PROBLEM DETAILS – For the entries below, the result should be an exact transcription of the lines from the one with "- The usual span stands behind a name" up to and including the one with "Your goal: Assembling", and only those.

INFORMATION SHOWN –
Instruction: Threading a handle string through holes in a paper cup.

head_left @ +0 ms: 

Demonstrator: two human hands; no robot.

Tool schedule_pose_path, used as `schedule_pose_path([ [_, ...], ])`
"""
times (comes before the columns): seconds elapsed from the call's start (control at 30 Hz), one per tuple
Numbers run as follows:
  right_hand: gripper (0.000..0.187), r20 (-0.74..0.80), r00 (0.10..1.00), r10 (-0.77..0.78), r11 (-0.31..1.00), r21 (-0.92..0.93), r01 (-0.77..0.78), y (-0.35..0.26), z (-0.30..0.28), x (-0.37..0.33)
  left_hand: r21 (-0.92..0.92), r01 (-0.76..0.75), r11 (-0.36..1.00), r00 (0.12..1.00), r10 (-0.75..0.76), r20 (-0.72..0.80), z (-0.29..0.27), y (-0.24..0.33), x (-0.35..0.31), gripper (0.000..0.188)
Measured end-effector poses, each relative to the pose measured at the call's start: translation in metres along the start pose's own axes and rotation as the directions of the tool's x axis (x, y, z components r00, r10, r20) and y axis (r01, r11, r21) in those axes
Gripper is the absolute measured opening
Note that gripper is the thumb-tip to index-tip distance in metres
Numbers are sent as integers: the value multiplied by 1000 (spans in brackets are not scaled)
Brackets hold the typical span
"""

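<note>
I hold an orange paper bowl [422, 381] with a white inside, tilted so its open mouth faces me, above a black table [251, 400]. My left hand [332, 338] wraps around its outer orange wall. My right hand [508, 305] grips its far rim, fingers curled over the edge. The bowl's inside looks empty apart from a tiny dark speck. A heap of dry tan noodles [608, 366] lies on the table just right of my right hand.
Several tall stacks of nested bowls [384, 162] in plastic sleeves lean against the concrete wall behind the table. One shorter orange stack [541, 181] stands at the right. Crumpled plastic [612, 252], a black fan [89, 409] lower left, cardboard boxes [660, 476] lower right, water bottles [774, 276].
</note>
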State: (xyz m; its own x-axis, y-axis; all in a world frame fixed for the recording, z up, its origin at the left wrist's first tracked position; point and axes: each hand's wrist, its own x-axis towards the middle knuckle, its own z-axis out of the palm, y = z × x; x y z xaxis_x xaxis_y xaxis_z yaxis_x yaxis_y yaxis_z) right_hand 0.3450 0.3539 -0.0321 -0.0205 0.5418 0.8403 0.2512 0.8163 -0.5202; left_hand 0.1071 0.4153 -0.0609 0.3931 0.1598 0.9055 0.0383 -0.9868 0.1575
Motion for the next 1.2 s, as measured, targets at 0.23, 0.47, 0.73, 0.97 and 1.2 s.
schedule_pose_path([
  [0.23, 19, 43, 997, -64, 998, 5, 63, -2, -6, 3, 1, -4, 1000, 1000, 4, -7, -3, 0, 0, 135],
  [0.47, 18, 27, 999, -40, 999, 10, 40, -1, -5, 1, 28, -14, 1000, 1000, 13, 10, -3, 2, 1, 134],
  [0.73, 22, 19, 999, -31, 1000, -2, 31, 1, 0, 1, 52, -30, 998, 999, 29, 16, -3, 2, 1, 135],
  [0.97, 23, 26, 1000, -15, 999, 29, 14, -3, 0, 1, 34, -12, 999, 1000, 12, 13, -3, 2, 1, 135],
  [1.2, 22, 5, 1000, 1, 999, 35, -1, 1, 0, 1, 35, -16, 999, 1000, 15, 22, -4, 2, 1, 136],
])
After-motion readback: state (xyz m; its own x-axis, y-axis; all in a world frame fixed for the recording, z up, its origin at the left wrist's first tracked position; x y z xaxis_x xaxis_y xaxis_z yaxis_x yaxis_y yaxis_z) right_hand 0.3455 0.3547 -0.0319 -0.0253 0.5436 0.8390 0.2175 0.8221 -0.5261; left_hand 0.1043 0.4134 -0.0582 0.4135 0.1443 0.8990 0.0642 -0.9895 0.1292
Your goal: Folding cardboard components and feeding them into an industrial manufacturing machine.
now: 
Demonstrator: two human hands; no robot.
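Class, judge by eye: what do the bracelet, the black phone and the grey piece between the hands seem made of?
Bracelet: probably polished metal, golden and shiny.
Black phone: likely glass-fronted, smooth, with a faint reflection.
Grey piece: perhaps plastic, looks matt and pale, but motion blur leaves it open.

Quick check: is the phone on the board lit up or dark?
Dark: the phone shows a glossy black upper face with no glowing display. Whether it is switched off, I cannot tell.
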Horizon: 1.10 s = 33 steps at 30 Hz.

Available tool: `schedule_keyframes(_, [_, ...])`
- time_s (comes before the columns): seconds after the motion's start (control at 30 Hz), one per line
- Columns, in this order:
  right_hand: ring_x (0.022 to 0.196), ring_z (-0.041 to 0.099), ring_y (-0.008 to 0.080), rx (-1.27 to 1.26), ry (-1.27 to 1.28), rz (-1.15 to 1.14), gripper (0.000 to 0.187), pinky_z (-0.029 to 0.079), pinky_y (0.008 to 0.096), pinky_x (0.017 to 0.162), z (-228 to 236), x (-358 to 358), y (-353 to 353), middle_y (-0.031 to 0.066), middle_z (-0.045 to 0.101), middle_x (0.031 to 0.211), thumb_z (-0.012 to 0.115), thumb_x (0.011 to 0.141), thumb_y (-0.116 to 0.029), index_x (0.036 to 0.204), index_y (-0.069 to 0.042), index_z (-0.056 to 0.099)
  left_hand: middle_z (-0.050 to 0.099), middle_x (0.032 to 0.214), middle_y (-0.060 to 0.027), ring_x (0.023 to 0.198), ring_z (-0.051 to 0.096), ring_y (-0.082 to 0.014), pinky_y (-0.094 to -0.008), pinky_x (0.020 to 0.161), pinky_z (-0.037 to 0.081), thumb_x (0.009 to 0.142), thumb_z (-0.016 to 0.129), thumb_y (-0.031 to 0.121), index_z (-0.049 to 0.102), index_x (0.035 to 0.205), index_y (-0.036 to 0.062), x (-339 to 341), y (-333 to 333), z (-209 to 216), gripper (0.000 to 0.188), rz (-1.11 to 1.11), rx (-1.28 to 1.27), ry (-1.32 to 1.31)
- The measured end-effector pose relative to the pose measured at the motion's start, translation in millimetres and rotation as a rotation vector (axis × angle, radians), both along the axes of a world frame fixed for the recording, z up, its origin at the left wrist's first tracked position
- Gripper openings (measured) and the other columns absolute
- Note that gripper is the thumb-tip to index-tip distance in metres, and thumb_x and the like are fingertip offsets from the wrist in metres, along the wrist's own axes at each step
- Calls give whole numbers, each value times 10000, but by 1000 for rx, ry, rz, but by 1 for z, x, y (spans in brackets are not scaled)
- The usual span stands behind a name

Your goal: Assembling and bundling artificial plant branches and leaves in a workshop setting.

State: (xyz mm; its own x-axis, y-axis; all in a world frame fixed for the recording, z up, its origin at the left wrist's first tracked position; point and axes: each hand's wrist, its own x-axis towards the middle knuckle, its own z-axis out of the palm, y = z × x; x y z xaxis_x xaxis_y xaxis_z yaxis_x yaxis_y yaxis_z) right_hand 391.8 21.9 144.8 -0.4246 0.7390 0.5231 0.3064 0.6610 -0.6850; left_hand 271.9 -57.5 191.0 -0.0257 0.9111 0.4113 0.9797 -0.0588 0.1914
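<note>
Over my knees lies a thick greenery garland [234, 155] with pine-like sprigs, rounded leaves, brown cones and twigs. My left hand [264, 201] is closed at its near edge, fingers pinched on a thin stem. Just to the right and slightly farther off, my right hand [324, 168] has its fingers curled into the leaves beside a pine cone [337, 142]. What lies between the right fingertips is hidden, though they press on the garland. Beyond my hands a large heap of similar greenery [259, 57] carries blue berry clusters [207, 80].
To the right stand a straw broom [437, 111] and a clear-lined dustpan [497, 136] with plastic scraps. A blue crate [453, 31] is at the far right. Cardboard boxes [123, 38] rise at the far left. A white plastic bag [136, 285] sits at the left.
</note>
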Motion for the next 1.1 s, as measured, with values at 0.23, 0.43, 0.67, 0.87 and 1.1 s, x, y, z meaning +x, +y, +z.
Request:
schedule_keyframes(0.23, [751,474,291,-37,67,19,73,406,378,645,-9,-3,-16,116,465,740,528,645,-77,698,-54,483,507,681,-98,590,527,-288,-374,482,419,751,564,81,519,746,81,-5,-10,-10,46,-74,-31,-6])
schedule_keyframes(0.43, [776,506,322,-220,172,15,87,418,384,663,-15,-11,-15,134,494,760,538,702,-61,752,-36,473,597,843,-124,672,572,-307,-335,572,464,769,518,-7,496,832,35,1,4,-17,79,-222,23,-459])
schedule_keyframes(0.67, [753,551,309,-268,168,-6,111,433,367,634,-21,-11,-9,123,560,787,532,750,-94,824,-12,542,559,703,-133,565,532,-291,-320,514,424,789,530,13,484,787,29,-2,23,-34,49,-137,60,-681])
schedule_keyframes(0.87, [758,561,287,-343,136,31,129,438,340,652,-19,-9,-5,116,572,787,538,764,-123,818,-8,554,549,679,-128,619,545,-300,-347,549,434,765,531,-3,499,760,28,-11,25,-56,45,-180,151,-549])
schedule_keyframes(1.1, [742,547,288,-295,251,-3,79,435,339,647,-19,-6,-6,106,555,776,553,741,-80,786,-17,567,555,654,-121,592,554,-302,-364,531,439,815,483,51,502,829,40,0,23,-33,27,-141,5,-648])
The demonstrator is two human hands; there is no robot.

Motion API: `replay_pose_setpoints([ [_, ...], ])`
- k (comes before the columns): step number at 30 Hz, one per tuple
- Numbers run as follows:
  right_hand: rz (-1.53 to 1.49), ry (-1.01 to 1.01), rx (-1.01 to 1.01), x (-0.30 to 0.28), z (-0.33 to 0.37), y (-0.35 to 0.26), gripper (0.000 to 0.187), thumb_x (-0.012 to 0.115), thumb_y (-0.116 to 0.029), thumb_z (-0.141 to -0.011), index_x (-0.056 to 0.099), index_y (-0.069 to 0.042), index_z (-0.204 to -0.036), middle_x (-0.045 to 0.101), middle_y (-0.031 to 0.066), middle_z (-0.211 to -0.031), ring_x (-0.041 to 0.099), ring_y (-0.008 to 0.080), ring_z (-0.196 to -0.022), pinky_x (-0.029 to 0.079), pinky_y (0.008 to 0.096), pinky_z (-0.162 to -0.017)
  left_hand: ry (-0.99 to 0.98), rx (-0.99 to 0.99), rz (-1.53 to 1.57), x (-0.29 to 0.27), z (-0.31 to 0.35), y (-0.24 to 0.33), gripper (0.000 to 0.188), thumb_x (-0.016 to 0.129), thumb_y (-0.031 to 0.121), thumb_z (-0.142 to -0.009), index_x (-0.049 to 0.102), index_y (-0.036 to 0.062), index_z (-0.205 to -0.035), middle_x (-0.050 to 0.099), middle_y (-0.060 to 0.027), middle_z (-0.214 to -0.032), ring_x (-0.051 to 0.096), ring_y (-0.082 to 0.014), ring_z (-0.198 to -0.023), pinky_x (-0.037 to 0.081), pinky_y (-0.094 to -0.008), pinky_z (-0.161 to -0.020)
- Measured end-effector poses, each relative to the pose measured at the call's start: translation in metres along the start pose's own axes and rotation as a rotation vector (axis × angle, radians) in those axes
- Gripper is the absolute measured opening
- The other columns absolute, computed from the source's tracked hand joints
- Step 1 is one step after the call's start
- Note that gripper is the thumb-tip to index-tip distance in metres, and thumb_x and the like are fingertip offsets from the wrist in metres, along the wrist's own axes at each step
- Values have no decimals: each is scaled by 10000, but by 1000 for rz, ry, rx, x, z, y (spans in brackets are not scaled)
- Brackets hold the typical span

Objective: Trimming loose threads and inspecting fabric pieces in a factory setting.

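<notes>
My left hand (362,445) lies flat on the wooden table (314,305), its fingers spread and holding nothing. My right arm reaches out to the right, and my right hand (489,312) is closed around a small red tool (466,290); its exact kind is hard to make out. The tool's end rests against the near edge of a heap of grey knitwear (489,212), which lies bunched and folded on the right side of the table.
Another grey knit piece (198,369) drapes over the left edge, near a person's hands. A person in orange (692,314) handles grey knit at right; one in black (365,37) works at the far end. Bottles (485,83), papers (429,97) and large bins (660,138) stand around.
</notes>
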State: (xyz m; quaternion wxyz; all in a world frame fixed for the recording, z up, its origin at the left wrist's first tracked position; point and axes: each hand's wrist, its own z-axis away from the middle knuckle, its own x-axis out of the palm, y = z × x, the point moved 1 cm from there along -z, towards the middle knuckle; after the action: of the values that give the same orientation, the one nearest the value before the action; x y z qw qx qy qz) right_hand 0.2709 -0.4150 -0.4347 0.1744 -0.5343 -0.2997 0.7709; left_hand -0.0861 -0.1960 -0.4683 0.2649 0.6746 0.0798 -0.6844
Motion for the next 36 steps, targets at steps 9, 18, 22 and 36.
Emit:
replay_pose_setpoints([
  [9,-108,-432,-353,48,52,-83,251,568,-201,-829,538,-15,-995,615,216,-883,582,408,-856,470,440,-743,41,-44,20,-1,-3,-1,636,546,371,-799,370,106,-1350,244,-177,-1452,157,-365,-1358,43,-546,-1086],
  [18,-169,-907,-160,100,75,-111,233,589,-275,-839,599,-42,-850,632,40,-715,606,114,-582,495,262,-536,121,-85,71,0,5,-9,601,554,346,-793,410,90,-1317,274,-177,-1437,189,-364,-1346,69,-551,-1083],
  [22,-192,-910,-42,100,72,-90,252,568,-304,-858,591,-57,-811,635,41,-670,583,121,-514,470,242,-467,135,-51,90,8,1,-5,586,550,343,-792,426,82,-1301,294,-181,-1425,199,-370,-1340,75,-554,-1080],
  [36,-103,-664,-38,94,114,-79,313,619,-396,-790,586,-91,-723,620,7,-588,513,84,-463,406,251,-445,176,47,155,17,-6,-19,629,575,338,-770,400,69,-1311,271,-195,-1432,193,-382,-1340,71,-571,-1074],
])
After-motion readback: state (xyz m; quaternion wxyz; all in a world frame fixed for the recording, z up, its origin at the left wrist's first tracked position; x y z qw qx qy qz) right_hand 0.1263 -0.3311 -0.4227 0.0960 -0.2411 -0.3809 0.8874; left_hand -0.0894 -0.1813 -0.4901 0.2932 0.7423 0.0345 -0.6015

RESPONSE TO THIS TASK –
- The usual span stands behind a name

Your goal: Assembling and bundling artificial plant branches and leaves in a workshop setting.

What needed an answer now has one.